Wednesday, 22 April 2015

Seshachalam Encounter: Encounter Facts to Reach NHRC

 By J Shanmugha Sundaram/ Published: 23rd April 2015
VELLORE:  People’s Watch, Tamil Nadu (PWTN) (a Human Rights NGO founded by social activists in 1995, based in Madurai) will be submitting a 76-page interim report on the alleged Seshachalam Reserve Forest encounter on April 7, to the National Human Rights Commission (NHRC) in Hyderabad on Thursday.
In the aftermath of the killing of 20 men from Tamil Nadu, PWTN commissioned a high-powered team to probe the alleged encounter between Red Sander Anti-Smuggling Task Force (RSASTF) and the workers.
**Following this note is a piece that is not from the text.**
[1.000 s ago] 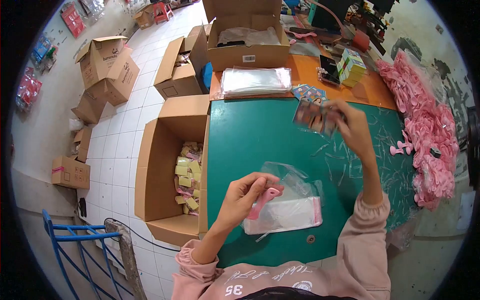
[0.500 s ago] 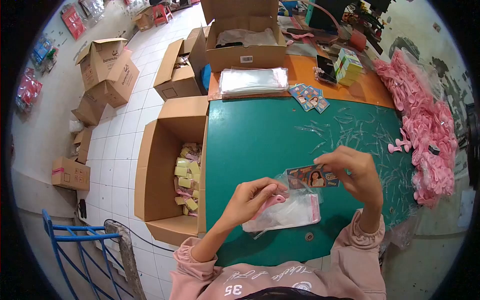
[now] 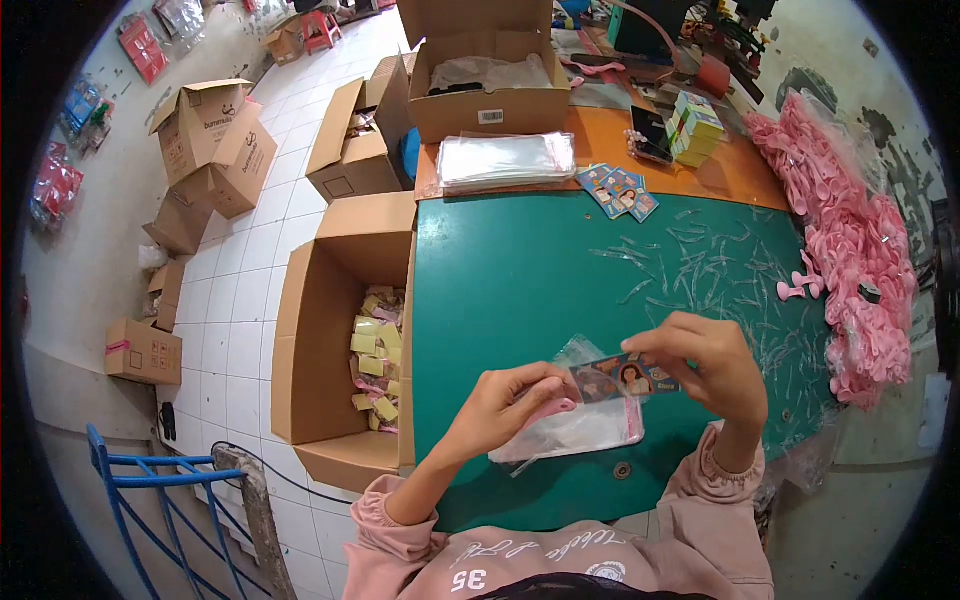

“Prima facie evidence flattens the ‘encounter theory’ of the AP police in every single aspect,” Executive Director of PWTN and one of the eight fact-finding members of the team, Henri Tiphagne told Express.
The other seven members include retired Bombay High Court Judge Hosbet Suresh, former member of NHRC, Satyabrata Pal, former DGP of Border Security Force, E N Rammohan, Ramnad MLA Jawahirullah, Advocate B S Ajeetha, forensic expert, Dr Savior Selva Suresh and Director of People’s Watch, Mathew Jacob.
The high-level team interviewed the victims’ family, police officials and people’s representatives in Tiruvannamalai and Dharmapuri in TN, Chitoor and Tirupathi in Andhra Pradesh during its two-day fact finding mission on April 14 and 15.
They recorded accounts of three eye-witnesses, Paramatha Sekhar (54) of Murugapadi, M Ilango (22) of Melkanavayur, and Balachandran of Sitherimalai, including producing them before the NHRC to record their statements.
The report states that prima facie evidence points to “abduction, custodial torture and cold-blooded murder by the AP police.” AP police, in the two FIRs 42 and 43 relating to the two separate encounters that took place two kilometres apart, recorded the fact that they occurred between 5.30 am and 6 am on April 7.
However, the PWTN interim report points out that the 20 victims had left their homes in their villages after 1 pm on April 6. It seems implausible for them to have travelled a distance of almost 300 kms, (which would have taken a minimum of 12 hours, considering they were using public transportation), and then logged as many red sanders trees they had been accused of logging and then transporting the logs to the alleged ‘encounter area’, 3 kms away.
“It clearly exposes the glaring falsehood of the AP police,” said Tiphagne and also stated that there were no tell-tale sign of the “so called encounters” in the two spots -Cheekatigala Kona (where nine woodcutters were killed) and Sachinodi Banda (11 loggers killed) - in the Seshachalam Reserve Forest of Chandragiri in AP.

Calling it was a cold blooded and premeditated murders, Mr Pal stated that the AP police lying through their teeth. While another member of the team and former police officer Rammohan called it as a “shameful act of AP police”.